Merasa keadilan belum sepenuhnya ditegakkan dan demi memberikan efek jera, Dokter Syahpri Putra Wangsa, dengan dukungan penuh dari manajemen rumah sakit dan tim kuasa hukumnya, mengambil langkah tegas. Ia secara resmi melaporkan insiden tersebut ke Polres Musi Banyuasin. Laporan ini dibuat atas dasar dugaan tindak pidana perbuatan tidak menyenangkan, sebagaimana diatur dalam Pasal 335 Kitab Undang-Undang Hukum Pidana (KUHP).
Langkah hukum ini menjadi pesan yang kuat: intimidasi dan kekerasan terhadap tenaga kesehatan bukanlah delik aduan biasa yang bisa selesai dengan permintaan maaf. Ini adalah serangan terhadap profesi dan institusi layanan kesehatan yang harus ditindak secara hukum untuk mencegah kejadian serupa terulang di masa depan.
Menggugat Mentalitas “Pasien VIP” dan Salah Paham Triase
Insiden di RSUD Sekayu secara telanjang mempertontonkan masalah yang lebih dalam: ketidakpahaman sebagian masyarakat terhadap cara kerja IGD. Ruang gawat darurat bukanlah antrean loket bank yang menganut sistem “siapa datang pertama, dia dilayani pertama.” IGD menerapkan sistem triase, sebuah protokol medis standar internasional untuk memprioritaskan pasien berdasarkan tingkat kegawatdaruratan kondisi mereka, bukan berdasarkan status sosial, ekonomi, atau klaim “VIP”.
Pasien dengan ancaman henti jantung, gagal napas, atau kejang (seperti pasien anak yang ditangani Dokter Syahpri Putra Wangsa) akan mendapat label merah dan harus ditangani detik itu juga. Pasien dengan luka berat namun stabil mungkin mendapat label kuning, sementara luka ringan mendapat label hijau. Mentalitas “pasien VIP” yang menuntut perlakuan istimewa dan lebih cepat adalah ancaman nyata bagi sistem ini. Ia tidak hanya mengganggu konsentrasi tenaga medis, tetapi juga berpotensi membahayakan nyawa pasien lain yang kondisinya lebih kritis.
Masker Bukan Sekadar Kain, Tapi Simbol Martabat
Tindakan menarik paksa masker Dokter Syahpri Putra Wangsa memiliki makna simbolis yang dalam.
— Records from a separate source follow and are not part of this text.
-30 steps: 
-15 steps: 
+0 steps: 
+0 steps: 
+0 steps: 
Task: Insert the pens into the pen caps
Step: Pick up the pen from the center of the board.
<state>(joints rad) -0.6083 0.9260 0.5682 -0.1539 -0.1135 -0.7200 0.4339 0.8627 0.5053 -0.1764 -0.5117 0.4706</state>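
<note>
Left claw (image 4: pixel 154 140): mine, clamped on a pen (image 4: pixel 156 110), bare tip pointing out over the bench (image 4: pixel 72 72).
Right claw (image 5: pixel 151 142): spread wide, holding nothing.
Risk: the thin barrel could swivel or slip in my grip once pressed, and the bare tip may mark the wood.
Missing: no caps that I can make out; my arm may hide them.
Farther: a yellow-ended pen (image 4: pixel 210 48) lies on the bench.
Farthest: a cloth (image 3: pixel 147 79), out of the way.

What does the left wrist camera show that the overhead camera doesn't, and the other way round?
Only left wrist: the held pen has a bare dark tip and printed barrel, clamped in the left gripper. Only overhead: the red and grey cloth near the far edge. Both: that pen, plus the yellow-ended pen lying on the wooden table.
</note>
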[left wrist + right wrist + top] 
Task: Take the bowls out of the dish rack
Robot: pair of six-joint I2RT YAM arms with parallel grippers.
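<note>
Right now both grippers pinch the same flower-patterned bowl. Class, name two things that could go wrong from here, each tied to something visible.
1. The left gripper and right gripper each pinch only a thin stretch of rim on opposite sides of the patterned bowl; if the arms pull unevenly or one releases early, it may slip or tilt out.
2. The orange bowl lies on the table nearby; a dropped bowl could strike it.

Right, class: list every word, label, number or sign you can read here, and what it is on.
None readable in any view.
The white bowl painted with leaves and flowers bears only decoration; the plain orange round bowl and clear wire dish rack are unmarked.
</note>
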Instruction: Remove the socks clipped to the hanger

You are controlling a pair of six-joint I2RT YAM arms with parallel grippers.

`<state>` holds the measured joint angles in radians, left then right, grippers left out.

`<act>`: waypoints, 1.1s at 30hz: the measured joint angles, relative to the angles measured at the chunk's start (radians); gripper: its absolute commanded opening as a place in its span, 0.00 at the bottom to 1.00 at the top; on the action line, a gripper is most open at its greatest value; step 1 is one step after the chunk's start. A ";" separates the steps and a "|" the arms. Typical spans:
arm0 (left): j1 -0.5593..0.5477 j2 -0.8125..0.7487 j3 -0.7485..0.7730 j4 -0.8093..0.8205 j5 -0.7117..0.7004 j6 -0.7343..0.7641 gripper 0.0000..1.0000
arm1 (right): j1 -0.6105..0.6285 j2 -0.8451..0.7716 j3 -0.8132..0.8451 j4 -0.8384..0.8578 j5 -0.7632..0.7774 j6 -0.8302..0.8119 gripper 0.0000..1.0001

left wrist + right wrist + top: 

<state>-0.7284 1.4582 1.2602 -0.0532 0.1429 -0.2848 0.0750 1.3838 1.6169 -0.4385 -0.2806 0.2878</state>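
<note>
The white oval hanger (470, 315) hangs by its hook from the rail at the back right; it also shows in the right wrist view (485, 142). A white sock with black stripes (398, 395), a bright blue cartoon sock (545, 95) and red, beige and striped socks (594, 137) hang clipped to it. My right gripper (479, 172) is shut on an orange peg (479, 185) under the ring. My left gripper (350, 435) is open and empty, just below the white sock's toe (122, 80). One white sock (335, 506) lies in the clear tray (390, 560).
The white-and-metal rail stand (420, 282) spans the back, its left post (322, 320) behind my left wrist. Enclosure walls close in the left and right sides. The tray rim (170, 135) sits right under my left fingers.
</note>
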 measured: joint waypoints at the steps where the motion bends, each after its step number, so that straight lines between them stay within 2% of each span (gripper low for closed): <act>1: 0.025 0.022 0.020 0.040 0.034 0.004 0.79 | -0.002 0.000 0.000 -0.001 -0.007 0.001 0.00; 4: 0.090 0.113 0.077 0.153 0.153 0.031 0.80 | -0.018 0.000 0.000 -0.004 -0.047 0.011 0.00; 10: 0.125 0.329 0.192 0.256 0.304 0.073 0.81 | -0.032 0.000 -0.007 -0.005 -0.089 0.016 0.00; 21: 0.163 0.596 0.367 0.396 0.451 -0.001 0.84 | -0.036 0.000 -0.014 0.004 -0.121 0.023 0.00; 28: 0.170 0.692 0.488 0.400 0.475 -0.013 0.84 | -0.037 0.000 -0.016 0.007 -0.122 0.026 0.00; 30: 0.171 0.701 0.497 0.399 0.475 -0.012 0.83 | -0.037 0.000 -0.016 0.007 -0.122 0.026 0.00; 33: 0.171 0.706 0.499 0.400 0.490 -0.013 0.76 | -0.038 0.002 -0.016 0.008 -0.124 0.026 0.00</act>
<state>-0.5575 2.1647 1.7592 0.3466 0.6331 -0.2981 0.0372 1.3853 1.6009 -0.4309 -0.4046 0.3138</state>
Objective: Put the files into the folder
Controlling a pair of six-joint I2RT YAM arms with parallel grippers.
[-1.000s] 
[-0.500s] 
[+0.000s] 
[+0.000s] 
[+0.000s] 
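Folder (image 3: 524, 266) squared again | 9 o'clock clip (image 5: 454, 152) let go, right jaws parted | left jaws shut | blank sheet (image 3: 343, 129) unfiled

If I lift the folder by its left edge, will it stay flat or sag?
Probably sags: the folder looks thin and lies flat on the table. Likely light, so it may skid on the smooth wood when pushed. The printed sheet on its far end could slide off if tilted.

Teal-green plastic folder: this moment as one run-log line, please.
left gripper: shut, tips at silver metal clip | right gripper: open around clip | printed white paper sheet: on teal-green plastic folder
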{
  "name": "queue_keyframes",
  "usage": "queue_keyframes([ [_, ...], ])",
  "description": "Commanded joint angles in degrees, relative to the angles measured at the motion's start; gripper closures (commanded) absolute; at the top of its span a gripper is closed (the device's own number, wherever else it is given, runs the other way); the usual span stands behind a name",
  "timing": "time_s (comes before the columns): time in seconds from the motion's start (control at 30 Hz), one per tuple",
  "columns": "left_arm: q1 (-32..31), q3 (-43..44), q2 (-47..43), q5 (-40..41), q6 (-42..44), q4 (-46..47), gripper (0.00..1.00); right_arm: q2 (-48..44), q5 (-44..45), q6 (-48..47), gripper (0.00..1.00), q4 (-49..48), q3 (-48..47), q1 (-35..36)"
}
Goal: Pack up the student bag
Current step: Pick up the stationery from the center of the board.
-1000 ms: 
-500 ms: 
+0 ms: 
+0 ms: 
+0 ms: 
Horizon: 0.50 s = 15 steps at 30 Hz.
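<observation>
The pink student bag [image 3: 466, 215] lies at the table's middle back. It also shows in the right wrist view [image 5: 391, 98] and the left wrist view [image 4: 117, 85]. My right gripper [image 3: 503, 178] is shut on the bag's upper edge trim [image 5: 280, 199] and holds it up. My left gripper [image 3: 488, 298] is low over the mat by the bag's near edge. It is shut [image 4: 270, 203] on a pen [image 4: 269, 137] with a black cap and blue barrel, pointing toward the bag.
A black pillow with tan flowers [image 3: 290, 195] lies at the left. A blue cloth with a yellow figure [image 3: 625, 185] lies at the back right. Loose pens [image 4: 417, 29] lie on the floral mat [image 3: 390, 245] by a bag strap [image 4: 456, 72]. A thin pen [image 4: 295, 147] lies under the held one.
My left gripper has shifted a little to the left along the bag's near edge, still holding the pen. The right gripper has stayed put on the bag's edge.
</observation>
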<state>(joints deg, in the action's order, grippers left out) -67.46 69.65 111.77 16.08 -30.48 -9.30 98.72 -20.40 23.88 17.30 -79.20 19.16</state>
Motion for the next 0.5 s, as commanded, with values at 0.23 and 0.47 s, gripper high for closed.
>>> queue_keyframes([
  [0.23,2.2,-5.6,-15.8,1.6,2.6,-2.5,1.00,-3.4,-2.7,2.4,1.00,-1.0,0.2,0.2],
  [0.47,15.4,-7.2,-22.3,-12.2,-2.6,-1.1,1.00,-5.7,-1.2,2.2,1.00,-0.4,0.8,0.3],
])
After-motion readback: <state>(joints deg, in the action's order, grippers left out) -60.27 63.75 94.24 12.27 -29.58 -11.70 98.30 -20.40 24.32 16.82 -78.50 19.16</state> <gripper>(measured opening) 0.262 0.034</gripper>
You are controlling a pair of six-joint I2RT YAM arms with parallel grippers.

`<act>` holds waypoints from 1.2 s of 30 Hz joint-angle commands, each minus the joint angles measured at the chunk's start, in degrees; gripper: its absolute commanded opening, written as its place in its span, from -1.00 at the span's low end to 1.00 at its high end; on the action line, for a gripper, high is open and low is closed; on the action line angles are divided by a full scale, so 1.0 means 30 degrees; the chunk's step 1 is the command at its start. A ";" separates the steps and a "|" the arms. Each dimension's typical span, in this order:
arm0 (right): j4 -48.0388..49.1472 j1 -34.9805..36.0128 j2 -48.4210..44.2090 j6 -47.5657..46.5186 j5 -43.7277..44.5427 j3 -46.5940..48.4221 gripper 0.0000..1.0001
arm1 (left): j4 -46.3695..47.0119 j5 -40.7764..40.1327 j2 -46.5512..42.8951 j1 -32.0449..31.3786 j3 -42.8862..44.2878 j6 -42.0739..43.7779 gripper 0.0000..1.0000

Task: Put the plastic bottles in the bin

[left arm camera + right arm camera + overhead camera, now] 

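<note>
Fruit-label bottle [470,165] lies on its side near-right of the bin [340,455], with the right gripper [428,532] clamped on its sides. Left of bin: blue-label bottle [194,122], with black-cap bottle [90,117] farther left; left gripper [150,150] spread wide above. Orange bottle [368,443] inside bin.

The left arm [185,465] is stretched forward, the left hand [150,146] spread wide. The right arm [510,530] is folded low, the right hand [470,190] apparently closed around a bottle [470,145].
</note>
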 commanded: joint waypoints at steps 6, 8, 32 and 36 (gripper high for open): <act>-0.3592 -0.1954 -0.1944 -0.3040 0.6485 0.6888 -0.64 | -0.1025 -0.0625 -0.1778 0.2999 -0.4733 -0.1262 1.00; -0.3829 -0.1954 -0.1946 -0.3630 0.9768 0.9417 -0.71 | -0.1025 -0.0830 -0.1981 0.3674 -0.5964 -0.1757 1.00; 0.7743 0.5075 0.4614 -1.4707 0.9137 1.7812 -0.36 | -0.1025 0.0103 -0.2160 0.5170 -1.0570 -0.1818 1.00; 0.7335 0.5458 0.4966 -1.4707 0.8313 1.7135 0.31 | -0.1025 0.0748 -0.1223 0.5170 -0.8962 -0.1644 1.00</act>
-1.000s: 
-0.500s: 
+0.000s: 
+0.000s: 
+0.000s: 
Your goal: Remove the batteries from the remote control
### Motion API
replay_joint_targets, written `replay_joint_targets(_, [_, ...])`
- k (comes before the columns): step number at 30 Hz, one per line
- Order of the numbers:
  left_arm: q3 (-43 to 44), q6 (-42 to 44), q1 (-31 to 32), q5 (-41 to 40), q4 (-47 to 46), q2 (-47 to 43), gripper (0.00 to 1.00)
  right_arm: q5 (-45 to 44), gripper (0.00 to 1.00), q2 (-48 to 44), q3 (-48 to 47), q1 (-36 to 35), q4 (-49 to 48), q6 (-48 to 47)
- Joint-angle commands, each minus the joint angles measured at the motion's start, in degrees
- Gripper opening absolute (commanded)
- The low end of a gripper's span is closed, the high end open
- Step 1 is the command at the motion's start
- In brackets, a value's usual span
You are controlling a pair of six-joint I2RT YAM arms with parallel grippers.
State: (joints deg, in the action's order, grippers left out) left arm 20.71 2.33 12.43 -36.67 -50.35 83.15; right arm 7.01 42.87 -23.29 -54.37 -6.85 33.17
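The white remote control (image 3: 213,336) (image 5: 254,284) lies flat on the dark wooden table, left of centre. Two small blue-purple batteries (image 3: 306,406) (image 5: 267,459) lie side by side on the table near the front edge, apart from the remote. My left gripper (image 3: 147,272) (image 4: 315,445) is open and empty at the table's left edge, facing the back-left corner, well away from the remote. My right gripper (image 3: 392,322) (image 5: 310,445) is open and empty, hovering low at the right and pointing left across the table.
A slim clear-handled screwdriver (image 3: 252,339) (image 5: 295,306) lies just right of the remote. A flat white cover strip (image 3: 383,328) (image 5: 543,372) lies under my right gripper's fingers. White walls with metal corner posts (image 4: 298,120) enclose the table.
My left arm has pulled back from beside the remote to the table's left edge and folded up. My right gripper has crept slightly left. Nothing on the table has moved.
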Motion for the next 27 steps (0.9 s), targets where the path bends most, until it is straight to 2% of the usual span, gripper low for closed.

Masker, terutama sejak pandemi COVID-19, adalah Alat Pelindung Diri (APD) vital. Namun lebih dari itu, ia adalah bagian dari seragam profesionalisme seorang tenaga medis. Memaksa membukanya adalah tindakan penelanjangan simbolis, sebuah serangan langsung pada otoritas dan martabat profesi.
Kejadian ini menambah daftar panjang kasus kekerasan verbal dan fisik yang dialami nakes di Indonesia. Data dari berbagai organisasi profesi kesehatan menunjukkan tren yang mengkhawatirkan. Sudah saatnya ada perlindungan hukum yang lebih kuat dan kesadaran publik yang lebih baik untuk melindungi mereka yang mendedikasikan hidupnya untuk merawat orang sakit.
Kasus Dokter Syahpri Putra Wangsa kini berada di tangan pihak kepolisian. Publik berharap proses hukum berjalan adil dan transparan. Kemenangan Dokter Syahpri Putra Wangsa dalam mencari keadilan bukan hanya kemenangan pribadi, melainkan kemenangan bagi ribuan tenaga kesehatan lain di seluruh Indonesia yang bekerja dalam bayang-bayang ancaman serupa. Ini adalah pertaruhan untuk memastikan bahwa ruang gawat darurat tetap menjadi tempat penyembuhan yang aman, bukan arena intimidasi di mana harga diri seorang penyelamat nyawa bisa direnggut begitu saja.